About this exercise:
Take the listing below and print exactly the lines starting at the line containing "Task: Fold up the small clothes" and ending at the line containing "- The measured", both ends included, and no others.
***
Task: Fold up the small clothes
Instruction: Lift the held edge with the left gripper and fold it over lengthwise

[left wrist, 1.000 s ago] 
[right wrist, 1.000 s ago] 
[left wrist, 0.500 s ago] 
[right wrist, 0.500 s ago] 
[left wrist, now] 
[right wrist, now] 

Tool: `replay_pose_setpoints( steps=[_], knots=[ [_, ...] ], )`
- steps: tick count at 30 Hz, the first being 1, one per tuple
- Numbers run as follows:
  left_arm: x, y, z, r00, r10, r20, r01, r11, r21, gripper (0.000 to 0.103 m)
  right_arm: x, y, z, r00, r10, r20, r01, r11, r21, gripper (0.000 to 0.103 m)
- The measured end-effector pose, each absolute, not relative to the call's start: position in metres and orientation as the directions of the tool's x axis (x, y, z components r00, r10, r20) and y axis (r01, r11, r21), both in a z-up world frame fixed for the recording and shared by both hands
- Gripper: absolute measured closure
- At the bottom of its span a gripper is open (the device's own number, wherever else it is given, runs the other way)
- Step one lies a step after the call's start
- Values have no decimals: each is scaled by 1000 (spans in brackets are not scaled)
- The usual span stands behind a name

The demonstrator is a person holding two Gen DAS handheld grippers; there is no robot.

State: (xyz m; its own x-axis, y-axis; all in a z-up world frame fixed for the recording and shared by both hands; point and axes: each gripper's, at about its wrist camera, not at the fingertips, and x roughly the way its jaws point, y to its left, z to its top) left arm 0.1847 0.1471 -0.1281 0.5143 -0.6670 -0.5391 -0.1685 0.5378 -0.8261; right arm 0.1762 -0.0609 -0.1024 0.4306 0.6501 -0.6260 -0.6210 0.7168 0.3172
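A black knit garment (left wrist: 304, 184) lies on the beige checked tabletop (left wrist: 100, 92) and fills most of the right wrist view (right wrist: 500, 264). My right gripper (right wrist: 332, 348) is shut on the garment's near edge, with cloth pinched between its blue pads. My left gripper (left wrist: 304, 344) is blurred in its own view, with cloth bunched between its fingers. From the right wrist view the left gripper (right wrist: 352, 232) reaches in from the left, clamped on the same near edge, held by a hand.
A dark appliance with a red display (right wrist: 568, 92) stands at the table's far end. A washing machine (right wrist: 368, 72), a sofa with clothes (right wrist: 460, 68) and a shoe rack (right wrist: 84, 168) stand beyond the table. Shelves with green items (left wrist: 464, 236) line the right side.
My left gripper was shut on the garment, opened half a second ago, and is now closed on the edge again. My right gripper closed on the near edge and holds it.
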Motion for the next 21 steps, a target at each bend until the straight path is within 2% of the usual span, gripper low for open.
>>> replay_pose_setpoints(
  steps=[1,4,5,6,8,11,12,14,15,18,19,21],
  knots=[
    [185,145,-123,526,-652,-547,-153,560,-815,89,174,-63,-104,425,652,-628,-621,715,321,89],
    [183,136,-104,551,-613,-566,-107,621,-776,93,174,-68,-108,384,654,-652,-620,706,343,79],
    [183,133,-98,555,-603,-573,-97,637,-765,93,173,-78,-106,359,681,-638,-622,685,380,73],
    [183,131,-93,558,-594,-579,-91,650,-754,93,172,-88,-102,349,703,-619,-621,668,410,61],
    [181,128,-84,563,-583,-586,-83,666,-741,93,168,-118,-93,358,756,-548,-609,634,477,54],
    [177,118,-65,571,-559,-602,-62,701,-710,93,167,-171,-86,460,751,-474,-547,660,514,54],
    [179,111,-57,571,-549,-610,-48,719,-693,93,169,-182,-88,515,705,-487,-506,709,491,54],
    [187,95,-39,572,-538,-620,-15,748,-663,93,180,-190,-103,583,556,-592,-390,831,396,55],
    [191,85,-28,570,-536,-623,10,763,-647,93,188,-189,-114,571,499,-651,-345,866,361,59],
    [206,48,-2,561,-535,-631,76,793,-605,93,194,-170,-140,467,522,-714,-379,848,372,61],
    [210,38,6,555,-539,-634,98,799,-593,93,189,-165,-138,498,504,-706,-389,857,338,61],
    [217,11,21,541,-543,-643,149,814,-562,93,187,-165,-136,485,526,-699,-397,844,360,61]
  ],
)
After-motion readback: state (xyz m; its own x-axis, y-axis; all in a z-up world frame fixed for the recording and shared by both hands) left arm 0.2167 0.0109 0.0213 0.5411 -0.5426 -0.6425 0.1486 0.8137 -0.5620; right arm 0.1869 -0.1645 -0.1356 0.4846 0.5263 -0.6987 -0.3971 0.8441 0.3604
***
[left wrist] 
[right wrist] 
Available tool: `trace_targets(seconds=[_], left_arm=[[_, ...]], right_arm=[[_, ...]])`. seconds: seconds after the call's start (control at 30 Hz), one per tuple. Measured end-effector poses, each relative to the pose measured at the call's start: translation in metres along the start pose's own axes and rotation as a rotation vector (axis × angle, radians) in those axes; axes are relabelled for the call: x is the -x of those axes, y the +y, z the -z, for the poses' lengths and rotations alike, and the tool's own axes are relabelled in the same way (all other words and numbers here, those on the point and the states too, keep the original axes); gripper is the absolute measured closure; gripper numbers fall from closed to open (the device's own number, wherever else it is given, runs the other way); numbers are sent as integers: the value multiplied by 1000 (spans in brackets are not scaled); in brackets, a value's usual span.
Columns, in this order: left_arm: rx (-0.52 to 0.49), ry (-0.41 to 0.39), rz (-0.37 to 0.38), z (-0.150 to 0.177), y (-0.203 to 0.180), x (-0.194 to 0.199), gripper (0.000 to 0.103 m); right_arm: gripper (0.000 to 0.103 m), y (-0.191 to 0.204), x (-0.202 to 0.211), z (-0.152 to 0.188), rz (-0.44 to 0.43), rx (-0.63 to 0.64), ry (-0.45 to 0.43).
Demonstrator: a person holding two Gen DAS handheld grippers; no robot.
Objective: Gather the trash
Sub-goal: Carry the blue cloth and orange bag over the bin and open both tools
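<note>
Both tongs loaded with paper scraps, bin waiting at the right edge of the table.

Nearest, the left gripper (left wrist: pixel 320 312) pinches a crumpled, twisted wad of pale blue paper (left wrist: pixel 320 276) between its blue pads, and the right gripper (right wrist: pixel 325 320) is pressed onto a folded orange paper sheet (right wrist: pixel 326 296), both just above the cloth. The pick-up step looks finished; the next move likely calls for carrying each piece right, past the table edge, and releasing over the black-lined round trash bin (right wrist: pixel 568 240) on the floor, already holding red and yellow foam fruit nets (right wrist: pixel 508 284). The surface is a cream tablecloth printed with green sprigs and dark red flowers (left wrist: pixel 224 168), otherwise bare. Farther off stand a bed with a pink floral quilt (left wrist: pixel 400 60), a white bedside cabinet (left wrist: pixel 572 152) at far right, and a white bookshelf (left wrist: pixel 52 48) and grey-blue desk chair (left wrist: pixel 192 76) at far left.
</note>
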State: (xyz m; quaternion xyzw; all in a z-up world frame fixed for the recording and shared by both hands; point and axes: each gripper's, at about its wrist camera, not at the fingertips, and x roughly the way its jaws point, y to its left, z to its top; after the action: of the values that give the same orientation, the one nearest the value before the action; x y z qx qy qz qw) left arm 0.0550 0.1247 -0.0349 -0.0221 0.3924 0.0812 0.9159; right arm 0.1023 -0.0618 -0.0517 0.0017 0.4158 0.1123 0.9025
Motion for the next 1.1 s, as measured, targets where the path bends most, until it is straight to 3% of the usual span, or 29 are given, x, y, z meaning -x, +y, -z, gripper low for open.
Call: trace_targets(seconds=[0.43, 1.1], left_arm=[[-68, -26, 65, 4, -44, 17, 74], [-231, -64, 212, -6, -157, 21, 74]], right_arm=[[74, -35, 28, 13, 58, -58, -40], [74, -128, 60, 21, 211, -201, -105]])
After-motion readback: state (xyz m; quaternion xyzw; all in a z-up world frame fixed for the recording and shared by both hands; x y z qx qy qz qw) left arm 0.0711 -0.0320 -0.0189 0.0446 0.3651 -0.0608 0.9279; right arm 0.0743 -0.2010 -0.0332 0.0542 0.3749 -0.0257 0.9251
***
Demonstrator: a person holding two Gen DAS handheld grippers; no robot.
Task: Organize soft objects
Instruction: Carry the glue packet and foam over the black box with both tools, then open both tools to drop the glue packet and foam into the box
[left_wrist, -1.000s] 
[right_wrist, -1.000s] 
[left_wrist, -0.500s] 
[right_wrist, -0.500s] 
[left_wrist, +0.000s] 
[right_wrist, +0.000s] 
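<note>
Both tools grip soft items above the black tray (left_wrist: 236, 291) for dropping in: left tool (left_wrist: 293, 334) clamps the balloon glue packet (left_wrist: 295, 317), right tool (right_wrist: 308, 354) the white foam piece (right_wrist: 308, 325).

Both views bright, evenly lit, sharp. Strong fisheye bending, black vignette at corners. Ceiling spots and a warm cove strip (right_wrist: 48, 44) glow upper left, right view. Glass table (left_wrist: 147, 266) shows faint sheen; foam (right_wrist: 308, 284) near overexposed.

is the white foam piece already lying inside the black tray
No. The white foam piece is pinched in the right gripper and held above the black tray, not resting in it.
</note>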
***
Solution for this problem:
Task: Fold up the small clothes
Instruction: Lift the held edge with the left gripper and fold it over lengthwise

[left wrist, 1.000 s ago] 
[right wrist, 1.000 s ago] 
[left wrist, 0.500 s ago] 
[right wrist, 0.500 s ago] 
[left wrist, now] 
[right wrist, now] 

Tool: `replay_pose_setpoints( steps=[_], knots=[ [_, ...] ], )`
- steps: tick count at 30 Hz, the first being 1, one per tuple
- Numbers run as follows:
  left_arm: x, y, z, r00, r10, r20, r01, r11, r21, gripper (0.000 to 0.103 m)
  right_arm: x, y, z, r00, r10, r20, r01, r11, r21, gripper (0.000 to 0.103 m)
- The measured end-effector pose, each absolute, not relative to the call's start: position in metres and orientation as the directions of the tool's x axis (x, y, z components r00, r10, r20) and y axis (r01, r11, r21), both in a z-up world frame fixed for the recording and shared by both hands

Work on this exercise has been finished.